Today, gene therapy using the adult blood-forming cells found in bone marrow (known as hematopoietic stem cells) is normally done in an autologous transplant setting. The therapy involves taking hematopoietic stem cells from a person who needs treatment, genetically modifying the cells perhaps by adding a missing gene and then re-inserting the cells back into the same person. This treatment eliminates the complications of graft-versus-host disease or host rejection that can occur in allogeneic transplants (therapy where the cell donor is different from the recipient).
In the current study, 630 immunodeficient mice received mesenchymal stem cells from one human bone marrow donor and hematopoietic stem cells from another.

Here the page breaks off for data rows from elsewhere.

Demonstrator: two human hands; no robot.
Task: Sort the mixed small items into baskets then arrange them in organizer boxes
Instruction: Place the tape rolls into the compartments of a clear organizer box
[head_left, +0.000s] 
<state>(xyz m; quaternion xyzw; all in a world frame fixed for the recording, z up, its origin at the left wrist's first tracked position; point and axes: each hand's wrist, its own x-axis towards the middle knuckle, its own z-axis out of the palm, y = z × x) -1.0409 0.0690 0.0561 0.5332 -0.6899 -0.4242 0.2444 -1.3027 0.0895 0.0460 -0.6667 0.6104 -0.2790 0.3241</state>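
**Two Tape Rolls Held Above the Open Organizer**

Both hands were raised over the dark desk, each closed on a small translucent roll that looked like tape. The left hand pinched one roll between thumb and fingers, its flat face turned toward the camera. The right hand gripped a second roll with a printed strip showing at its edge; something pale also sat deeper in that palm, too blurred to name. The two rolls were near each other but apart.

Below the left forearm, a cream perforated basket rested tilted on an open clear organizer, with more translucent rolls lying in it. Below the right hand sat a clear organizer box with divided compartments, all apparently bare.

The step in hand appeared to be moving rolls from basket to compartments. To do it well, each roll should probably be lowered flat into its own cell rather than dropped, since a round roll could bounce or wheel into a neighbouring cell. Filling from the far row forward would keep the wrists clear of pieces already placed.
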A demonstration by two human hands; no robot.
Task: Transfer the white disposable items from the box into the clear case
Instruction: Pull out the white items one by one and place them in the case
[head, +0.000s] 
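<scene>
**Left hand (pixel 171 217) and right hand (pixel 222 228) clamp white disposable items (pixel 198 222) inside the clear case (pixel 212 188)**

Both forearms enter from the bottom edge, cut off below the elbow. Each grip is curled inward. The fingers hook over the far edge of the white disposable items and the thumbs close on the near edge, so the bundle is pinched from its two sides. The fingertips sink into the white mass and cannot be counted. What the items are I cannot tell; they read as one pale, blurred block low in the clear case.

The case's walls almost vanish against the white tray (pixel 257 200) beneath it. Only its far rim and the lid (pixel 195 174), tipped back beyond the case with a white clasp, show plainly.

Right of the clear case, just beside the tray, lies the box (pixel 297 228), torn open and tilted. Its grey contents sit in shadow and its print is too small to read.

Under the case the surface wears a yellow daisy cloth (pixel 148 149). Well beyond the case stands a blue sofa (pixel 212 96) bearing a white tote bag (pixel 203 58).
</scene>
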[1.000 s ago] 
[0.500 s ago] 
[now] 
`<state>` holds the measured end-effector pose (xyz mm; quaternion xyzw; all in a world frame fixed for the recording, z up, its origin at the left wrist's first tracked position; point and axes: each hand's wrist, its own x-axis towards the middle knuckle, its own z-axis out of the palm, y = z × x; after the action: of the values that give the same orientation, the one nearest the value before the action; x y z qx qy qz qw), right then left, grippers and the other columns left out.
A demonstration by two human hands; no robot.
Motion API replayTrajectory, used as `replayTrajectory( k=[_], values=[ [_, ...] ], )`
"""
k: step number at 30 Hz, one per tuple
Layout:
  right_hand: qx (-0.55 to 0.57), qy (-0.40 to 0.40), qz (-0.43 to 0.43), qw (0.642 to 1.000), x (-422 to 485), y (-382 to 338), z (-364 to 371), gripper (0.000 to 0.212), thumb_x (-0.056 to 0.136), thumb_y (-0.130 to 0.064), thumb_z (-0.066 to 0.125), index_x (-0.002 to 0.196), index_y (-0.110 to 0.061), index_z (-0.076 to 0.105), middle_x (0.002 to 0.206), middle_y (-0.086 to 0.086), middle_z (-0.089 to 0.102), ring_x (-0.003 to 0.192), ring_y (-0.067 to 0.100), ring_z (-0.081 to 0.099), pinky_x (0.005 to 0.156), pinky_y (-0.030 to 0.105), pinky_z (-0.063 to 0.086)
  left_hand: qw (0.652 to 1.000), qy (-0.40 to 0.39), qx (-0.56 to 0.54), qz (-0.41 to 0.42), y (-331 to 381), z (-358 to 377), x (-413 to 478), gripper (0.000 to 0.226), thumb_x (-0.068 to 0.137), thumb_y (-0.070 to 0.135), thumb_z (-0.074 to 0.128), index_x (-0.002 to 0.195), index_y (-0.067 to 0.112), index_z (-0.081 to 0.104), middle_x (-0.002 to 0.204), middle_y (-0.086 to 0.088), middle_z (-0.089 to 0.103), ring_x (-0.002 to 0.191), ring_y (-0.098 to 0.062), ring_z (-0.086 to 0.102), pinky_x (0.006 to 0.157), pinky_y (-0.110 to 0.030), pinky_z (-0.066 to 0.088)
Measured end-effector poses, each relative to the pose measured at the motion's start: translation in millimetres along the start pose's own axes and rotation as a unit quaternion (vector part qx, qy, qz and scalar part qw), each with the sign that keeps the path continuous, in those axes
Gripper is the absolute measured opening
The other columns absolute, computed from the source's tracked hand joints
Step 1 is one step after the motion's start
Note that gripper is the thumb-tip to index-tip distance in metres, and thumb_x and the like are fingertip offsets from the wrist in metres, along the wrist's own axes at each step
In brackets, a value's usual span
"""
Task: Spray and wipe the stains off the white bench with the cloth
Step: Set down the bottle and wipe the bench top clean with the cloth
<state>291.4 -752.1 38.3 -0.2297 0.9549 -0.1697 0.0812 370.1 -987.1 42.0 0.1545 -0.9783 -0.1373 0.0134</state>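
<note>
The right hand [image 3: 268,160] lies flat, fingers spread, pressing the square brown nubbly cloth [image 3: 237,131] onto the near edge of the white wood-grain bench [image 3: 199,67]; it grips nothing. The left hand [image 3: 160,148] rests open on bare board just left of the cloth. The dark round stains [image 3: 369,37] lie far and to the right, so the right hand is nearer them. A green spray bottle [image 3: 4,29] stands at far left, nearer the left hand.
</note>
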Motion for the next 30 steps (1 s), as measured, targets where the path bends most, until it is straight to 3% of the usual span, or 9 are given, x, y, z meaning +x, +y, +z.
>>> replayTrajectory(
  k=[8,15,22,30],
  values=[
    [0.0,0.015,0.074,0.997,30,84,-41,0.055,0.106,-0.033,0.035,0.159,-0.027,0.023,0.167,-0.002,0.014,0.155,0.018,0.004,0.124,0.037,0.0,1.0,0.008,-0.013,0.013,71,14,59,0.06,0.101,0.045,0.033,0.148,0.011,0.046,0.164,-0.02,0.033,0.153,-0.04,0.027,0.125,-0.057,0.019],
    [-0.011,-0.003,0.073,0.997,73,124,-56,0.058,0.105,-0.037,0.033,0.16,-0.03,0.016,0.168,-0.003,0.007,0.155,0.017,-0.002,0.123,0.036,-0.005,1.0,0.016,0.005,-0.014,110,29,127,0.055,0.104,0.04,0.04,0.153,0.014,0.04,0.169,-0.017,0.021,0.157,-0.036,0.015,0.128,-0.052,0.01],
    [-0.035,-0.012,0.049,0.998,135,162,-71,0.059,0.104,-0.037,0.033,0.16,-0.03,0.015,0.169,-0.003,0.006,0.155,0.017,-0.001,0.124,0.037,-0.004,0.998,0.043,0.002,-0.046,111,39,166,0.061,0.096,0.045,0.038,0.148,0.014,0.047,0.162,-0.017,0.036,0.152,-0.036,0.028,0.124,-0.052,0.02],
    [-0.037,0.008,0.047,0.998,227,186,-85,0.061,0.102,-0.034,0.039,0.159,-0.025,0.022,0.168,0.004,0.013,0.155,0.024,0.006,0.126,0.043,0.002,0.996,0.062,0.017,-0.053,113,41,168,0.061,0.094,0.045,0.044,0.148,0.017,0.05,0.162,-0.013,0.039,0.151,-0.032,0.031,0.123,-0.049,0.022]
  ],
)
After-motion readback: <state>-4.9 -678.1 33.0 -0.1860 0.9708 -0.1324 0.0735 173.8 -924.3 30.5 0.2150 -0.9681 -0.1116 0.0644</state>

Mesenchymal stem cells are a type of cell found in bone marrow that support the function of hematopoietic stem cells, and can give rise to bone, cartilage, fat, and muscle. Genes were inserted into the hematopoietic stem cells using one of two viral vectors either a retrovirus or a lentivirus before they were transplanted into the mice, along with genetically modified mesenchymal stem cells.
Of the mice used in the long-term study, four developed human leukemia. None of those mice, however, were found to have vector DNA present in the malignant cells.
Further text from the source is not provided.